Exercise objective:
Take every entry below and copy it out word for word.

Data records:
┄┄┄┄┄┄

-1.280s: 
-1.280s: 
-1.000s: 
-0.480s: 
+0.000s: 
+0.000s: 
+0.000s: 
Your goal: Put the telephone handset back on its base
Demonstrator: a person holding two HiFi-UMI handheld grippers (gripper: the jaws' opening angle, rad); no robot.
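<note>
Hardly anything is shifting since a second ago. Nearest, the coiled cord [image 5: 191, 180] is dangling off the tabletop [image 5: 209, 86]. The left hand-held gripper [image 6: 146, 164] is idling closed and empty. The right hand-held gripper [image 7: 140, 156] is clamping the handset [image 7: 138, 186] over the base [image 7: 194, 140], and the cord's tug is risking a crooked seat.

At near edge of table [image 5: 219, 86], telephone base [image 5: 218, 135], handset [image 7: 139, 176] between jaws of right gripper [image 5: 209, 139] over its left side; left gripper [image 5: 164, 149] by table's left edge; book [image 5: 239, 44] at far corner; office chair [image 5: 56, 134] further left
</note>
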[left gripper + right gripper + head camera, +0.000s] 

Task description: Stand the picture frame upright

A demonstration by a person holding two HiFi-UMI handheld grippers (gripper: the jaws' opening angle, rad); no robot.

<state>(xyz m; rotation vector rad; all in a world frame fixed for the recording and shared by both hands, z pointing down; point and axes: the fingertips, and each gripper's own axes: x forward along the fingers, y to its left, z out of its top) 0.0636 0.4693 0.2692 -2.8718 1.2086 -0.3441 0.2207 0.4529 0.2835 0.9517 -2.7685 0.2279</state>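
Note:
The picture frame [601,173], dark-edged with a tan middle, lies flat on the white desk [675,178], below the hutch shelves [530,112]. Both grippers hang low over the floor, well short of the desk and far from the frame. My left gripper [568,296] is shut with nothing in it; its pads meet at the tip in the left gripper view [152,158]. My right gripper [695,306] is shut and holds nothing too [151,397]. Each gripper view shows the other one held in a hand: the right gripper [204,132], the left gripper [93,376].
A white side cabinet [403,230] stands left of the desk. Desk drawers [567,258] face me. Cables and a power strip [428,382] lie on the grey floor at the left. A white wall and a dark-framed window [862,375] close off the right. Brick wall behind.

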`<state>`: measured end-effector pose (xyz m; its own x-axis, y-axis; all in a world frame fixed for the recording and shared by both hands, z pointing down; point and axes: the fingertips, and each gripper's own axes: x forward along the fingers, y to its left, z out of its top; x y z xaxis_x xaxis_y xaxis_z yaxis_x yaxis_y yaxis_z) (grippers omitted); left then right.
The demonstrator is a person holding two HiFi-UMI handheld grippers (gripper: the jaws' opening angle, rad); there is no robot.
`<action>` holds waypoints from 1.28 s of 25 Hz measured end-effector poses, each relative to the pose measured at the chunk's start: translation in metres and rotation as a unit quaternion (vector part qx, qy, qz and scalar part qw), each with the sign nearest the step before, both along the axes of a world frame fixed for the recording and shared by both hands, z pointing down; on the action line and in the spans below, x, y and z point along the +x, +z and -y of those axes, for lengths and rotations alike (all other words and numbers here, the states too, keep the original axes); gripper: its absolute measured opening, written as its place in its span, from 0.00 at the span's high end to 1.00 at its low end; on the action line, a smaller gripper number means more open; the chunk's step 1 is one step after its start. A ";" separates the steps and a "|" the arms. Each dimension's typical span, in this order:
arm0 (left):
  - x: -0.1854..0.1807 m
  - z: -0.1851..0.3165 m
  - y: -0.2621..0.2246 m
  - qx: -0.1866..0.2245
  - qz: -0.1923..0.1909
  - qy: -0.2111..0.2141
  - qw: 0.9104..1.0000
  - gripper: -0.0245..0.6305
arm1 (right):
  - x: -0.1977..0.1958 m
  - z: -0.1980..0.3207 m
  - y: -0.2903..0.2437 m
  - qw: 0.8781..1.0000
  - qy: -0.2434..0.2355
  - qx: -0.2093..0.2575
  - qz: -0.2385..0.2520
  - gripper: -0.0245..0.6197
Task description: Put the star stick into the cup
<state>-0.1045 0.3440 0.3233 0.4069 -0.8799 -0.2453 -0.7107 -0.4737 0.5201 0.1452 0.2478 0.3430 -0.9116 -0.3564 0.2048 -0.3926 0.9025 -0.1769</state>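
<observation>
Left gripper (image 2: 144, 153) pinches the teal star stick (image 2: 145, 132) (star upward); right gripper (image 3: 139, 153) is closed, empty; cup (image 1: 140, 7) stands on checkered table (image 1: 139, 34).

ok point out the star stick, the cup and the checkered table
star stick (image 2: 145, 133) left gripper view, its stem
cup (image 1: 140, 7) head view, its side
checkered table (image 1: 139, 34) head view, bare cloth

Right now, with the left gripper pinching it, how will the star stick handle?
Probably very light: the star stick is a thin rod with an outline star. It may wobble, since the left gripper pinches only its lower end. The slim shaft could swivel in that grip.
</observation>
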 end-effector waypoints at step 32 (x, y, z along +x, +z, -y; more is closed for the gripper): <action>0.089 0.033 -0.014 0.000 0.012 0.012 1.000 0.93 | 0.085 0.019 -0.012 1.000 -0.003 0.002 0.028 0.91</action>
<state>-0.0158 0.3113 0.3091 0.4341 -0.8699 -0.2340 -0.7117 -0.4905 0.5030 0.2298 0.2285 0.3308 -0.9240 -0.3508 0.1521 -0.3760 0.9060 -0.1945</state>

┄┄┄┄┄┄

Solution for this exercise:
-1.280s: 
-1.280s: 
-1.000s: 
-0.480s: 
+0.000s: 
+0.000s: 
+0.000s: 
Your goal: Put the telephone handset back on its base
Demonstrator: a person holding two HiFi-UMI handheld grippers (gripper: the jaws' opening angle, rad); no robot.
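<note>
Hardly anything is shifting since a second ago. Nearest, the coiled cord [image 5: 191, 180] is dangling off the tabletop [image 5: 209, 86]. The left hand-held gripper [image 6: 146, 164] is idling closed and empty. The right hand-held gripper [image 7: 140, 156] is clamping the handset [image 7: 138, 186] over the base [image 7: 194, 140], and the cord's tug is risking a crooked seat.

At near edge of table [image 5: 219, 86], telephone base [image 5: 218, 135], handset [image 7: 139, 176] between jaws of right gripper [image 5: 209, 139] over its left side; left gripper [image 5: 164, 149] by table's left edge; book [image 5: 239, 44] at far corner; office chair [image 5: 56, 134] further left
</note>
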[left gripper + right gripper + head camera, +0.000s] 

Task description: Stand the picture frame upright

A demonstration by a person holding two HiFi-UMI handheld grippers (gripper: the jaws' opening angle, rad); no robot.

<state>(xyz m; rotation vector rad; all in a world frame fixed for the recording and shared by both hands, z pointing down; point and axes: the fingertips, and each gripper's own axes: x forward along the fingers, y to its left, z out of its top) 0.0636 0.4693 0.2692 -2.8718 1.2086 -0.3441 0.2207 0.4529 0.2835 0.9517 -2.7685 0.2279</state>
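Note:
The picture frame [601,173], dark-edged with a tan middle, lies flat on the white desk [675,178], below the hutch shelves [530,112]. Both grippers hang low over the floor, well short of the desk and far from the frame. My left gripper [568,296] is shut with nothing in it; its pads meet at the tip in the left gripper view [152,158]. My right gripper [695,306] is shut and holds nothing too [151,397]. Each gripper view shows the other one held in a hand: the right gripper [204,132], the left gripper [93,376].
A white side cabinet [403,230] stands left of the desk. Desk drawers [567,258] face me. Cables and a power strip [428,382] lie on the grey floor at the left. A white wall and a dark-framed window [862,375] close off the right. Brick wall behind.
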
`<state>`: measured end-effector pose (xyz m; its own x-axis, y-axis; all in a world frame fixed for the recording and shared by both hands, z pointing down; point and axes: the fingertips, and each gripper's own axes: x forward along the fingers, y to its left, z out of its top; x y z xaxis_x xaxis_y xaxis_z yaxis_x yaxis_y yaxis_z) (grippers omitted); left then right.
The demonstrator is a person holding two HiFi-UMI handheld grippers (gripper: the jaws' opening angle, rad); there is no robot.
`<action>` holds waypoints from 1.28 s of 25 Hz measured end-effector poses, each relative to the pose measured at the chunk's start: translation in metres and rotation as a unit quaternion (vector part qx, qy, qz and scalar part qw), each with the sign nearest the step before, both along the axes of a world frame fixed for the recording and shared by both hands, z pointing down; on the action line and in the spans below, x, y and z point along the +x, +z and -y of those axes, for lengths and rotations alike (all other words and numbers here, the states too, keep the original axes); gripper: its absolute measured opening, written as its place in its span, from 0.00 at the span's high end to 1.00 at its low end; on the action line, a smaller gripper number means more open; the chunk's step 1 is one step after its start. A ";" separates the steps and a "|" the arms. Each dimension's typical span, in this order:
arm0 (left):
  - x: -0.1854..0.1807 m
  - z: -0.1851..0.3165 m
  - y: -0.2621..0.2246 m
  - qx: -0.1866..0.2245
  - qz: -0.1923..0.1909
  - qy: -0.2111..0.2141
  - qw: 0.9104..1.0000
  - gripper: -0.0245..0.6305
arm1 (right):
  - x: -0.1977..0.1958 m
  - z: -0.1980..0.3207 m
  - y: -0.2903..0.2437 m
  - qw: 0.8781..1.0000
  - qy: -0.2434..0.2355
  - qx: -0.2093..0.2575
  - qz: -0.2385..0.2520
  - gripper: -0.0245..0.6197
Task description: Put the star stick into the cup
<state>-0.1045 0.3440 0.3233 0.4069 -0.8799 -0.2453 -0.7107 -0.4737 0.5201 0.1452 0.2478 0.3430 -0.9116 -0.3564 0.2048 -0.3926 0.9025 -0.1769</state>
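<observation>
Left gripper (image 2: 144, 153) pinches the teal star stick (image 2: 145, 132) (star upward); right gripper (image 3: 139, 153) is closed, empty; cup (image 1: 140, 7) stands on checkered table (image 1: 139, 34).

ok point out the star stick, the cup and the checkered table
star stick (image 2: 145, 133) left gripper view, its stem
cup (image 1: 140, 7) head view, its side
checkered table (image 1: 139, 34) head view, bare cloth

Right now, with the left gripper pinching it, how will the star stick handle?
Probably very light: the star stick is a thin rod with an outline star. It may wobble, since the left gripper pinches only its lower end. The slim shaft could swivel in that grip.
</observation>
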 end-effector waypoints at step 32 (x, y, z along +x, +z, -y; more is closed for the gripper): <action>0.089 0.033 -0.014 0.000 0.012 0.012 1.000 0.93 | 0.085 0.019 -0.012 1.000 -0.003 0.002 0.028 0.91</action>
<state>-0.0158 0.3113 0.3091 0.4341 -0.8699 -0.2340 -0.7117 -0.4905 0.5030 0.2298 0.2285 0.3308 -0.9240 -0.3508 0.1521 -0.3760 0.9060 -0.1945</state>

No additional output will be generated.